## [EXERCISE DETAILS]
Copy out the listing below exactly, please, and skip any pictures.

## [DATA EXCERPT]

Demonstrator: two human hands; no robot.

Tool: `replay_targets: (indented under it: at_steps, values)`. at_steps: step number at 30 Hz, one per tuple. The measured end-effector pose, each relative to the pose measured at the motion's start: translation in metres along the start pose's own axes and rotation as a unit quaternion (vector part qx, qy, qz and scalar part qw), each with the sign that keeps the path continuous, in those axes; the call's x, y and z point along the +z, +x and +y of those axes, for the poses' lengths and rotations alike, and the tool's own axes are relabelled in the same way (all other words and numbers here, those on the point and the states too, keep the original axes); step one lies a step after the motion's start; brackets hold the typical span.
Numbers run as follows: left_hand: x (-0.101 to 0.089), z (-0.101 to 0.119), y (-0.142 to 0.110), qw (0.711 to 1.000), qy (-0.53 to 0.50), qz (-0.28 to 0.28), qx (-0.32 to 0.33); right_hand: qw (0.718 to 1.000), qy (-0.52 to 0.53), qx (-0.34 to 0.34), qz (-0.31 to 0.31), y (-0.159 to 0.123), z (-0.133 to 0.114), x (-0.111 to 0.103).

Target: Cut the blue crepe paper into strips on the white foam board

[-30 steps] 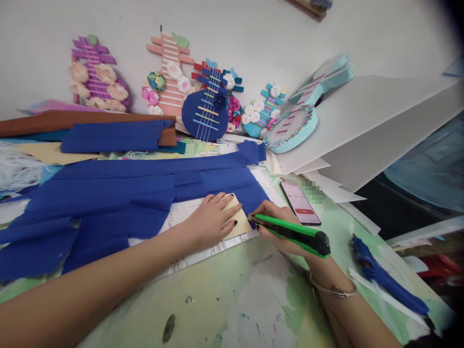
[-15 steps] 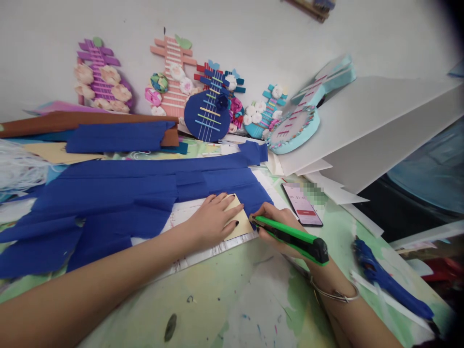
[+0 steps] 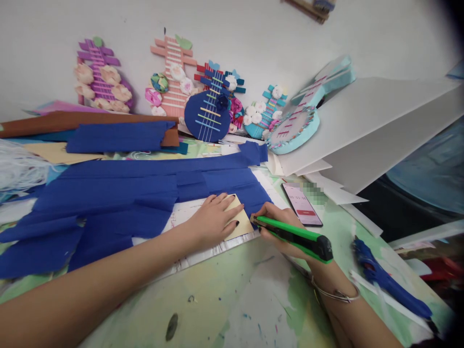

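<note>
My left hand lies flat with fingers spread, pressing on a pale yellow card. Under the card is a white board with a worn, marked surface. In my right hand is a green and black utility knife, gripped near its front. Its tip meets the right edge of the card; the blade itself is too small to make out. Blue crepe paper is spread in layers over the board and to the left, its edge close to both hands.
Several paper-craft lutes, one a dark blue lute, lean against the wall. A phone with a timer lies right of my hand, and a blue glue gun farther right. White foam boards stand behind; white string is heaped at left.
The utility knife's back end has shifted slightly right and up with my right hand. My left hand and the card stay in place.
</note>
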State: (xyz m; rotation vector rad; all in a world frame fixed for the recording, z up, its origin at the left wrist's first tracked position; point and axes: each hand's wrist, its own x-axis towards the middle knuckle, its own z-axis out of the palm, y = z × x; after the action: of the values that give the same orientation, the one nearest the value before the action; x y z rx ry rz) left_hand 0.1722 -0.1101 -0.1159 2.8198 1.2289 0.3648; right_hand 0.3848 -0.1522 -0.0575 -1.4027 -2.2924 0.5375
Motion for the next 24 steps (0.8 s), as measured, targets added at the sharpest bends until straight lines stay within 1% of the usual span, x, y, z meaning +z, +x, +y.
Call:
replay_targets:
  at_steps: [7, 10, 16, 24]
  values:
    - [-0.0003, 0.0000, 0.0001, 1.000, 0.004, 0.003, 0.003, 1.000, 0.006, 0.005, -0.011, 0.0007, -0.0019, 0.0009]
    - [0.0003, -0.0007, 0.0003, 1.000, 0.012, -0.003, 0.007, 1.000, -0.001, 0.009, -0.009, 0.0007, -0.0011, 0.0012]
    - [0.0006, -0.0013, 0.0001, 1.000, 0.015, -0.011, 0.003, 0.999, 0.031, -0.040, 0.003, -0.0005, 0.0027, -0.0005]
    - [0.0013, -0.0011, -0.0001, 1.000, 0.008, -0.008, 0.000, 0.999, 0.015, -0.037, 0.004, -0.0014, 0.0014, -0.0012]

## [TASK SOLUTION]
Demonstrator: two human hands; no robot.

Tool: `replay_targets: (indented under it: at_steps, values)`. at_steps: step number at 30 Hz, one per tuple. The measured end-effector pose, each relative to the pose measured at the motion's start: translation in metres along the start pose's own axes and rotation as a unit quaternion (vector part qx, qy, qz and scalar part qw), each with the sign that keeps the path continuous, in those axes; the call's x, y and z point along the +z, +x and +y of those axes, for the poses' lengths and rotations alike, and the tool's own axes are relabelled in the same way (all other words and numbers here, those on the point and the states too, keep the original axes); step one lies a step after the motion's start; brackets hold the typical span.
Numbers run as follows: left_hand: x (-0.101 to 0.089), z (-0.101 to 0.119), y (-0.142 to 0.110), qw (0.711 to 1.000), qy (-0.53 to 0.50), qz (-0.28 to 0.28), qx (-0.32 to 0.33); right_hand: qw (0.718 to 1.000), qy (-0.52 to 0.53), qx (-0.34 to 0.34), qz (-0.31 to 0.31), y (-0.159 to 0.123), z (-0.133 to 0.114), x (-0.111 to 0.103).

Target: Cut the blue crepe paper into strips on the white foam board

[-30 steps] 
[-15 steps] 
[+0 steps] 

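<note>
My left hand lies flat with fingers spread, pressing on a pale yellow card. Under the card is a white board with a worn, marked surface. In my right hand is a green and black utility knife, gripped near its front. Its tip meets the right edge of the card; the blade itself is too small to make out. Blue crepe paper is spread in layers over the board and to the left, its edge close to both hands.
Several paper-craft lutes, one a dark blue lute, lean against the wall. A phone with a timer lies right of my hand, and a blue glue gun farther right. White foam boards stand behind; white string is heaped at left.
The utility knife's back end has shifted slightly right and up with my right hand. My left hand and the card stay in place.
</note>
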State: (xyz m; rotation vector rad; all in a world frame fixed for the recording, z up, its origin at the left wrist's first tracked position; point and axes: each hand's wrist, its own x-axis towards the middle knuckle, its own z-axis out of the palm, y = z × x; after the action: of the values that give the same orientation, the one nearest the value before the action; x y z rx ry rz) left_hand 0.1722 -0.1101 -0.1159 2.8198 1.2289 0.3648; right_hand 0.3848 -0.1522 -0.0575 -1.4027 -2.2924 0.5375
Motion for the next 24 steps (0.8 s), as measured, targets added at the sharpest bends until straight lines stay within 1% of the usual span, x, y, z meaning +z, +x, +y.
Call:
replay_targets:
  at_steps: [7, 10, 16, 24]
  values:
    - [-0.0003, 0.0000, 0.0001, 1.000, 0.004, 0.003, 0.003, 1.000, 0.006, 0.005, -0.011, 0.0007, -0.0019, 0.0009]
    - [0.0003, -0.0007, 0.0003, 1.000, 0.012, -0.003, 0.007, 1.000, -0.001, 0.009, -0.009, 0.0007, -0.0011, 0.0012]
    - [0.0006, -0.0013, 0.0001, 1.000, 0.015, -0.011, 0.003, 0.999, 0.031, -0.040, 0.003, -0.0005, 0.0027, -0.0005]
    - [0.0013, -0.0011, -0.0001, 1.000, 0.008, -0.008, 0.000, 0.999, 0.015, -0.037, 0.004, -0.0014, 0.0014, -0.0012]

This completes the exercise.